Filling out the Clinical Social Worker In-State Experience Verification form is an essential step toward obtaining licensure in the field of social work. Below are key takeaways to ensure the process is completed accurately and efficiently.

  • Each supervisor and employer requires a separate form. This is crucial for validating distinct experiences and supervisions. It helps in organizing your professional journey in a clear manner, making it easier for the Board to assess your eligibility.
  • The form demands accurate and complete information. Before signing, double-check every detail. An original or electronic signature is necessary, and any amendments to the information already filled in must be initialed by the signer. This step is integral to affirming the authenticity and accuracy of your application materials.
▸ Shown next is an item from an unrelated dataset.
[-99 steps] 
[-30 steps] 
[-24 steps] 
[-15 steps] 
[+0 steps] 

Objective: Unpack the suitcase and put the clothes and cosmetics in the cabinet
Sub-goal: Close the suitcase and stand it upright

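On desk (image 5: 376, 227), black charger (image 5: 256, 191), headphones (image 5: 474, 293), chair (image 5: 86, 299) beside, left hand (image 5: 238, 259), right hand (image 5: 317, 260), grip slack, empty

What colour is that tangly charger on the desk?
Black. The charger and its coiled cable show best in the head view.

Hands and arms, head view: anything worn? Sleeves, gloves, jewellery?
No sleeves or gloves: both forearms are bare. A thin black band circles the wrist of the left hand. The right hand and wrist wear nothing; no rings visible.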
  • Compliance with supervision and experience requirements is strictly evaluated. Questions on the form specifically inquire if the setting provided lawful clinical social work or related mental health counseling and if it ensured the ASW’s work was within the professional scope and met supervision requirements. This ensures that all your experience is relevant and complies with state regulations.
  • Documentation of hours is detailed and specific. The form requires applicants to meticulously record various categories of hours worked, like total hours of clinical psychosocial diagnosis, assessment, and treatment. A minimum or maximum number of hours is specified for each category, highlighting the importance of accurate record-keeping throughout your clinical experience.
  • Supervisory agreements are critical when the supervisor is not an employee of the applicant’s employer. If this is the case, a written agreement pertaining to oversight of the supervisee between the supervisor and the employer is mandatory. This ensures that there is a formal understanding of the supervisory arrangements, reinforcing the quality of the supervisory experience.

Completing the Clinical Social Worker In-State Experience Verification form with careful attention to these details is essential for a smooth licensure process. It's not only about detailing your professional experience but also about ensuring that all regulatory requirements are met. This diligent preparation underscores your readiness and eligibility for licensure in clinical social work.